Well, I learnt my lesson first-hand, and quite uncomfortably. Even armed with a medical degree and some experience dealing with the presenting complaint of interest, without the objectivity of a thorough clinical examination and judicious investigations, my interpretation of my own history for self-diagnosis was muddled by my personal conflict of interest. We may prefer to convince ourselves we are well or, in some cases, want to be unwell.

Take for example, some of the subjective “noise” experienced by the author/self-diagnostician in this instance:

  • It would be too ironic to have appendicitis during a surgical rotation, not to mention the inconvenience…
  • I don’t want appendicitis and definitely don’t want surgery because I like my old belly button…

Needless to say, self-examination can suffer the same fate of failing the objectivity test:

  • Patient looked lousy in the mirror.
  • Difficult to palpate/percuss one’s own abdomen without tensing – or was that guarding?
  • Bowel sounds present – where’s the fridge?

But let’s defer commentary on the ethical, legal and professional issues of ordering tests for oneself (or relatives) and self-prescribing for another time.

Consultation and diagnosis

By this stage in my illness journey, the sensibleness of seeing my GP had triumphed. I acknowledged that my own pain and malaise was going to impede my performance and run the risk of reduced concentration, thereby impairing my ability to care for my patients – with potentially harmful consequences for both parties. A part of me did bear in mind that peritonitis secondary to a perforated viscus, such as from appendicitis, is a potentially fatal condition.

A focused, subjective history of the presenting complaint combined with knowledge of my past history and an objective clinical examination – ouch! Yes, that was guarding and rebound tenderness – by my usual GP justified the ordering of blood tests as well as abdominal ultrasound. Sure enough, there was the mesenteric adenitis I had self-diagnosed… closely related to a 15mm thick appendix and appendicolith that needed to come out.
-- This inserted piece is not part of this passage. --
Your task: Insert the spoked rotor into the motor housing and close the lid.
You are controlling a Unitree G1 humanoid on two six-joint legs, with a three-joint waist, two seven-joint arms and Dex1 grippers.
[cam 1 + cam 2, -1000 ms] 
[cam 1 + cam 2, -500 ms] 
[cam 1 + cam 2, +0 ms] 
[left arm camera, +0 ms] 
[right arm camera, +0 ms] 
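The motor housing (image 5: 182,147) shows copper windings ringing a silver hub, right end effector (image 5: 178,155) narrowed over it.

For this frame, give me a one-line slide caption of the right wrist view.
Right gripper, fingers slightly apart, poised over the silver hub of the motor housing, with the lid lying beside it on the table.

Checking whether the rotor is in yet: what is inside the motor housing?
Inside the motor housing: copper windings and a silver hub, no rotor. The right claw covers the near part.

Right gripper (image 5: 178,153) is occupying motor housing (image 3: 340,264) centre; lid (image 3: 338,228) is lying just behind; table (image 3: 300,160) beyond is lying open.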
Eight days later, minus an appendix but sporting a shiny new belly button, I was able to return to work having been cleared to perform CPR if needed – an unofficial litmus test for returning to work as a junior doctor post-abdominal surgery. However, I returned with heightened empathy for my patients, especially those with abdominal pain requiring surgery, as well as a critical lesson in seeking professional, third-party medical opinion when you’re unwell… even (and perhaps, especially) as a doctor.

Fit your own oxygen mask before tending to others

Consider this analogy and beware the temptation to neglect your own health by working yourself into the ground just to rival the ill health of your patients. We can make awful self-diagnosticians and even worse patients, and may risk our own health and wellbeing as well as that of our patients.

Please remember, doctors are only human, prone to sickness from time to time – regardless of how high or fast they ascend the hierarchy of the profession.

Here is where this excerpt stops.